Il timore di un'interferenza politica nella politica monetaria potrebbe aver innescato il brusco calo di lunedì, ma il catalizzatore esatto resta poco chiaro, tra la pressione dei dazi, il rallentamento della crescita e l'escalation delle tensioni geopolitiche.
"Non è una bella situazione in termini di narrazione. Nessuno scommette contro l'America, ma nessuno dice nemmeno: 'Oh, dovremmo puntare tutto su di loro adesso'"

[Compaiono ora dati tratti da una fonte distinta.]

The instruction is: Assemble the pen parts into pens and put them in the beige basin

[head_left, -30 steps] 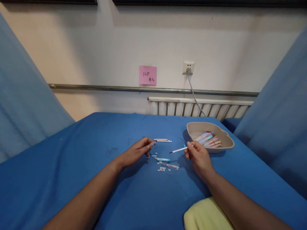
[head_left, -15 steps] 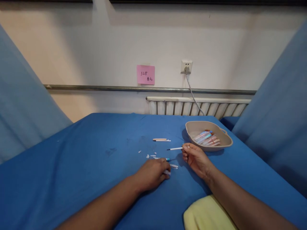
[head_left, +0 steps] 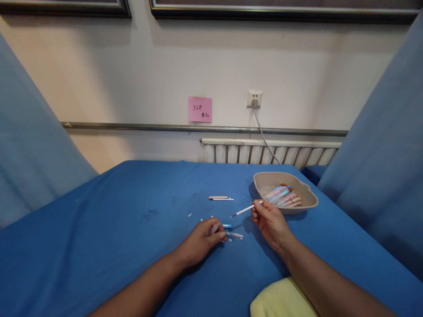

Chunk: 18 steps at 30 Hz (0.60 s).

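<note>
My right hand [head_left: 270, 221] is closed in a pinch on a slim white pen refill [head_left: 245, 210], whose dark tip slants down to the left above the cloth. My left hand [head_left: 204, 240] is closed with a pale, translucent tube [head_left: 214, 228], like a pen barrel, between thumb and fingers. Just beyond those fingers lies a pen part with a light-blue end [head_left: 227, 226]. Clear pen parts [head_left: 235, 236] rest by the left fingertips. Farther back, a beige pen barrel [head_left: 218, 197] lies beside another white refill [head_left: 224, 200].
Several bundled pens lie in a beige basket [head_left: 264, 177] at the right. Small white scraps [head_left: 190, 215] dot the blue cloth [head_left: 109, 237]. Something soft and yellow [head_left: 280, 301] sits at the near edge. Blue curtains [head_left: 36, 132] hang at both sides.
My left hand has turned, and its thumb now shows against the pale tube. The refill in my right hand tilts more steeply, tip down. The view has shifted slightly upward.
</note>
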Each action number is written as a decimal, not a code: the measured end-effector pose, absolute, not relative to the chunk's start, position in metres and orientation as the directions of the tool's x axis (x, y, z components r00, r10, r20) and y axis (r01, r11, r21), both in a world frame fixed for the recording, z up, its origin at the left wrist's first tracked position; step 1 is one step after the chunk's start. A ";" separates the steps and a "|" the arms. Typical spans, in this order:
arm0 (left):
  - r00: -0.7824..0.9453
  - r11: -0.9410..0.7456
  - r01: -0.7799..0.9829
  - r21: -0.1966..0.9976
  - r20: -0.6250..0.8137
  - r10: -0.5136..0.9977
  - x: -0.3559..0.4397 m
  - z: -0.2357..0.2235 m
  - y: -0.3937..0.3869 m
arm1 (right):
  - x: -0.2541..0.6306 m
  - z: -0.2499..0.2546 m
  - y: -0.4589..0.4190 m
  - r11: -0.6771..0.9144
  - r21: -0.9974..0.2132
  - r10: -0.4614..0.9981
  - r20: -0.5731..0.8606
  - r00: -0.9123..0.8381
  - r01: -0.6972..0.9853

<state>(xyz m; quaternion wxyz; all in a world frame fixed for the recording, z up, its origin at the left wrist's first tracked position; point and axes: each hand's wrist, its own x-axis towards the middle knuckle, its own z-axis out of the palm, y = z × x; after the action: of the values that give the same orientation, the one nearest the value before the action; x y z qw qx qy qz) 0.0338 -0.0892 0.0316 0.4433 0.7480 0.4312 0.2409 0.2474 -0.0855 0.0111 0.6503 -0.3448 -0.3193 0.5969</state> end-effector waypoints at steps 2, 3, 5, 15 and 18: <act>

-Ann Berry, fondatrice di Threadneedle Ventures.
JPMorgan ha inoltre osservato che la scorsa settimana gli ETF azionari statunitensi hanno registrato deflussi netti per 3,6 miliardi di dollari, mentre i mercati internazionali sviluppati hanno registrato afflussi superiori alla media, per un totale di 3 miliardi di dollari. L'istituto finanziario ha riconosciuto che si è trattato di un cambiamento notevole, considerando l'elevata dipendenza dei mercati statunitensi dai capitali esteri.
Callie Cox, responsabile della strategia di mercato presso Ritholtz Wealth Management, ha affermato che gli investitori stranieri possiedono quasi un terzo delle azioni statunitensi e oltre un quarto del debito pubblico americano. Cox ha osservato che "Wall Street è l'arma segreta dell'America per il dominio globale".
Ha inoltre sostenuto che ciò è dovuto al fatto che gli Stati Uniti hanno aziende innovative, istituzioni solidetronuno stato di diritto stabile. "Ognuno di questi fattori è stato messo in discussione ultimamente", ha aggiunto Cox.
Michael Goosay, responsabile degli investimenti globali a reddito fisso presso Principal Asset Management, ritiene che gli investitori internazionali che sostengono il mercato dei titoli del Tesoro statunitensi "stiano iniziando a preoccuparsi un po'". Ha sostenuto che, sia che si tratti di incertezza governativa e politica o di incertezza sulla crescita e sull'inflazione, ciò sta minando parte della loro fiducia.
Sulla scia dell'incertezza economica, alcuni dibattono sulle prospettive a lungo termine dei beni rifugio. Kevin Khang, economista senior di Vanguard, afferma: "Come minimo, questo ci ricorda che il mondo sta osservando se gli Stati Uniti continueranno a svolgere il loro ruolo di garante della stabilità".